▶ [DIRECTIONS]: Below are some records; return each one exactly.

::: MATERIAL PROVIDED

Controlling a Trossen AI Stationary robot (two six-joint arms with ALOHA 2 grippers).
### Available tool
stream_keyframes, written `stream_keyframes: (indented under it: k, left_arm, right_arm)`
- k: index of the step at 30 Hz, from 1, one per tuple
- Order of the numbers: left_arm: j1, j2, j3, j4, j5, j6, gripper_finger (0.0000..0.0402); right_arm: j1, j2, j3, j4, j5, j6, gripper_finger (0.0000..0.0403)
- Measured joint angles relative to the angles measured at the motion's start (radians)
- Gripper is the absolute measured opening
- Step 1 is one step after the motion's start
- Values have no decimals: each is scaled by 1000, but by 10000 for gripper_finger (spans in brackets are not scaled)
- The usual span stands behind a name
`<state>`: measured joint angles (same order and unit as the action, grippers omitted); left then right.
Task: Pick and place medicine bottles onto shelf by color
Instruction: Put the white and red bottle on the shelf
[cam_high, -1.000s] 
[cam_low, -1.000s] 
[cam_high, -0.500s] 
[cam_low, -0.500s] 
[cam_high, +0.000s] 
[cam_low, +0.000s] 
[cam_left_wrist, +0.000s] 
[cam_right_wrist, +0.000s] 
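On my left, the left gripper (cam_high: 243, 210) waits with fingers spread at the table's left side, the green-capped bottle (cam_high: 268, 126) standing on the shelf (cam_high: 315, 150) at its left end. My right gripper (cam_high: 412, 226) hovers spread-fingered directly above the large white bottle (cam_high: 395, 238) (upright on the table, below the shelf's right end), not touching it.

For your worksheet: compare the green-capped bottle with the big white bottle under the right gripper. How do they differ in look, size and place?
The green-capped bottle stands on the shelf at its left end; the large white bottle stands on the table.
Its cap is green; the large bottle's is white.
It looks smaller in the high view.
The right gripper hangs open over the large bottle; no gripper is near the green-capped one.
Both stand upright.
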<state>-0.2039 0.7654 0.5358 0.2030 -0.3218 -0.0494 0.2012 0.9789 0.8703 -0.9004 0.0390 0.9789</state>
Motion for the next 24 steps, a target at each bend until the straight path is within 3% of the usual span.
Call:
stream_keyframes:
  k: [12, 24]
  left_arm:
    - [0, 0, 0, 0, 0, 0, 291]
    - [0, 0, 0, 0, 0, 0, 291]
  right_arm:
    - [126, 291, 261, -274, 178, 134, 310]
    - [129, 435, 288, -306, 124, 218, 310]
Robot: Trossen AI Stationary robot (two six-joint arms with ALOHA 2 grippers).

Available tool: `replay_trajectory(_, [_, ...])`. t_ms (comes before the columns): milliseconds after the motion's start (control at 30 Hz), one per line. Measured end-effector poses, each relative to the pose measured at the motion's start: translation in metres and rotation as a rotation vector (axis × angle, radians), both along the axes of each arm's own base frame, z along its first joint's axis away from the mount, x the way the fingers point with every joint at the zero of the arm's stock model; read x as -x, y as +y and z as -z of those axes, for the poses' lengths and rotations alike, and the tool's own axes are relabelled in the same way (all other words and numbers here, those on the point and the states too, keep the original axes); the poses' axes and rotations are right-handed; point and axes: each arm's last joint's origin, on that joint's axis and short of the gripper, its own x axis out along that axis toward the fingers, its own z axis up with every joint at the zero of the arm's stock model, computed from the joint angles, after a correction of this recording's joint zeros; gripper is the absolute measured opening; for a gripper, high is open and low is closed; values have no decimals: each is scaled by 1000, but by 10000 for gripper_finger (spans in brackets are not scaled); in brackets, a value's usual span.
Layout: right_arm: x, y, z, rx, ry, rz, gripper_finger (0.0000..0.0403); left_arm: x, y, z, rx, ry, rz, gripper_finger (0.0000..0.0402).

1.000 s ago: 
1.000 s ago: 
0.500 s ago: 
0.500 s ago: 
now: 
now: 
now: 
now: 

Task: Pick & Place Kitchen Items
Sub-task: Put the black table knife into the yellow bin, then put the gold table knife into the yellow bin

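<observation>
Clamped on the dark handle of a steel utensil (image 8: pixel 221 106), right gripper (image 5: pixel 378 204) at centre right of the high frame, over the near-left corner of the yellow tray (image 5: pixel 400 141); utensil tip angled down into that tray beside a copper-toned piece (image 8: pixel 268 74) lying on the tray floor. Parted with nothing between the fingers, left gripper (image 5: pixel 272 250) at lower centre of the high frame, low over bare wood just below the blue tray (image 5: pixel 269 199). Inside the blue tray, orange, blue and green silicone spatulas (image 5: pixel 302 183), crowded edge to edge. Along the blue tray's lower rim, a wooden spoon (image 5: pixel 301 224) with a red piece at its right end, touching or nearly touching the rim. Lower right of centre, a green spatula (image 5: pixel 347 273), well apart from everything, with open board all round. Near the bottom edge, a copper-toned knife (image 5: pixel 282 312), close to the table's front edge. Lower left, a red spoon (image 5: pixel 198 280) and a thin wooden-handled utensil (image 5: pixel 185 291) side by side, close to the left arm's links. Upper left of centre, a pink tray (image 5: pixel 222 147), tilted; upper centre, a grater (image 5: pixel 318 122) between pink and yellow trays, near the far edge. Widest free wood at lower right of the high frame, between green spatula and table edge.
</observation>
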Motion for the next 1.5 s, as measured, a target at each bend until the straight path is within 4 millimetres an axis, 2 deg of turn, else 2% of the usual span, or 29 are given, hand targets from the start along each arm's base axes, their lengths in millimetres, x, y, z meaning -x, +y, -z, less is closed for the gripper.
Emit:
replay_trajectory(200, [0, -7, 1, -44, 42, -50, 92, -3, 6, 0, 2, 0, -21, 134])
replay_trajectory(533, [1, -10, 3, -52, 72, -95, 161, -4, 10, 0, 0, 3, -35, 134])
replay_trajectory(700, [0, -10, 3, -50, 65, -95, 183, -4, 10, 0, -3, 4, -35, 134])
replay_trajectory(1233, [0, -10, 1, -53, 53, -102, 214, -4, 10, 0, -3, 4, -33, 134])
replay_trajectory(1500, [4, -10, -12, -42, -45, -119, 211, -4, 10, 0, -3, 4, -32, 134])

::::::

▶ [RESULT FOR THIS EXERCISE]:
Controlling a Trossen AI Stationary robot (two six-joint arms with ALOHA 2 grippers).
### Available tool
stream_keyframes, written `stream_keyframes: (indented under it: k, left_arm, right_arm)`
- k: index of the step at 30 Hz, from 1, one per tuple
- Order of the numbers: left_arm: j1, j2, j3, j4, j5, j6, gripper_finger (0.0000..0.0402); right_arm: j1, j2, j3, j4, j5, j6, gripper_finger (0.0000..0.0403)
- Measured joint angles relative to the angles measured at the motion's start (radians)
- Gripper is the absolute measured opening
- Step 1 is one step after the motion's start
- Values have no decimals: each is scaled by 1000, but by 10000 for gripper_finger (spans in brackets are not scaled)
- The usual span stands behind a name
`<state>`: measured joint angles (same order and unit as the action, grippers omitted); left then right.
Task: Pick and place medicine bottles onto shelf by color
Instruction: Put the white and red bottle on the shelf
[cam_high, -1.000s] 
[cam_low, -1.000s] 
[cam_high, -0.500s] 
[cam_low, -0.500s] 
[cam_high, +0.000s] 
[cam_low, +0.000s] 
[cam_left_wrist, +0.000s] 
[cam_right_wrist, +0.000s] 
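On my left, the left gripper (cam_high: 243, 210) waits with fingers spread at the table's left side, the green-capped bottle (cam_high: 268, 126) standing on the shelf (cam_high: 315, 150) at its left end. My right gripper (cam_high: 412, 226) hovers spread-fingered directly above the large white bottle (cam_high: 395, 238) (upright on the table, below the shelf's right end), not touching it.

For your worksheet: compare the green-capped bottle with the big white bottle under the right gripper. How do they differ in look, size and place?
The green-capped bottle stands on the shelf at its left end; the large white bottle stands on the table.
Its cap is green; the large bottle's is white.
It looks smaller in the high view.
The right gripper hangs open over the large bottle; no gripper is near the green-capped one.
Both stand upright.
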<state>-0.2039 0.7654 0.5358 0.2030 -0.3218 -0.0494 0.2012 0.9789 0.8703 -0.9004 0.0390 0.9789</state>
Motion for the next 24 steps, a target at each bend until the straight path is within 3% of the usual span.
Call:
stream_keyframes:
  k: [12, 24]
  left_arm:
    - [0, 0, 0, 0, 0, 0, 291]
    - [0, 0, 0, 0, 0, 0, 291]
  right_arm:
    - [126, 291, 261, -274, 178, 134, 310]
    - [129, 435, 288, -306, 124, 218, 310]
Robot: Trossen AI Stationary robot (two six-joint arms with ALOHA 2 grippers).

Available tool: `replay_trajectory(_, [_, ...])`. t_ms (comes before the columns): milliseconds after the motion's start (control at 30 Hz), one per line. Measured end-effector poses, each relative to the pose measured at the motion's start: translation in metres and rotation as a rotation vector (axis × angle, radians), both along the axes of each arm's own base frame, z along its first joint's axis away from the mount, x the way the fingers point with every joint at the zero of the arm's stock model; read x as -x, y as +y and z as -z of those axes, for the poses' lengths and rotations alike, and the tool's own axes are relabelled in the same way (all other words and numbers here, those on the point and the states too, keep the original axes); the poses' axes and rotations are right-handed; point and axes: each arm's last joint's origin, on that joint's axis and short of the gripper, its own x axis out along that axis toward the fingers, its own z axis up with every joint at the zero of the arm's stock model, computed from the joint angles, after a correction of this recording's joint zeros; gripper is the absolute measured opening; for a gripper, high is open and low is closed; values have no decimals: each is scaled by 1000, but by 10000 for gripper_finger (spans in brackets are not scaled); in brackets, a value's usual span.
Layout: right_arm: x, y, z, rx, ry, rz, gripper_finger (0.0000..0.0403); left_arm: x, y, z, rx, ry, rz, gripper_finger (0.0000..0.0402).

1.000 s ago: 
1.000 s ago: 
0.500 s ago: 
0.500 s ago: 
now: 
now: 
now: 
now: 

Task: Pick & Place Kitchen Items
Sub-task: Put the black table knife into the yellow bin, then put the gold table knife into the yellow bin

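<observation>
Clamped on the dark handle of a steel utensil (image 8: pixel 221 106), right gripper (image 5: pixel 378 204) at centre right of the high frame, over the near-left corner of the yellow tray (image 5: pixel 400 141); utensil tip angled down into that tray beside a copper-toned piece (image 8: pixel 268 74) lying on the tray floor. Parted with nothing between the fingers, left gripper (image 5: pixel 272 250) at lower centre of the high frame, low over bare wood just below the blue tray (image 5: pixel 269 199). Inside the blue tray, orange, blue and green silicone spatulas (image 5: pixel 302 183), crowded edge to edge. Along the blue tray's lower rim, a wooden spoon (image 5: pixel 301 224) with a red piece at its right end, touching or nearly touching the rim. Lower right of centre, a green spatula (image 5: pixel 347 273), well apart from everything, with open board all round. Near the bottom edge, a copper-toned knife (image 5: pixel 282 312), close to the table's front edge. Lower left, a red spoon (image 5: pixel 198 280) and a thin wooden-handled utensil (image 5: pixel 185 291) side by side, close to the left arm's links. Upper left of centre, a pink tray (image 5: pixel 222 147), tilted; upper centre, a grater (image 5: pixel 318 122) between pink and yellow trays, near the far edge. Widest free wood at lower right of the high frame, between green spatula and table edge.
</observation>
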Motion for the next 1.5 s, as measured, a target at each bend until the straight path is within 4 millimetres an axis, 2 deg of turn, else 2% of the usual span, or 29 are given, hand targets from the start along each arm's base axes, their lengths in millimetres, x, y, z meaning -x, +y, -z, less is closed for the gripper.
Emit:
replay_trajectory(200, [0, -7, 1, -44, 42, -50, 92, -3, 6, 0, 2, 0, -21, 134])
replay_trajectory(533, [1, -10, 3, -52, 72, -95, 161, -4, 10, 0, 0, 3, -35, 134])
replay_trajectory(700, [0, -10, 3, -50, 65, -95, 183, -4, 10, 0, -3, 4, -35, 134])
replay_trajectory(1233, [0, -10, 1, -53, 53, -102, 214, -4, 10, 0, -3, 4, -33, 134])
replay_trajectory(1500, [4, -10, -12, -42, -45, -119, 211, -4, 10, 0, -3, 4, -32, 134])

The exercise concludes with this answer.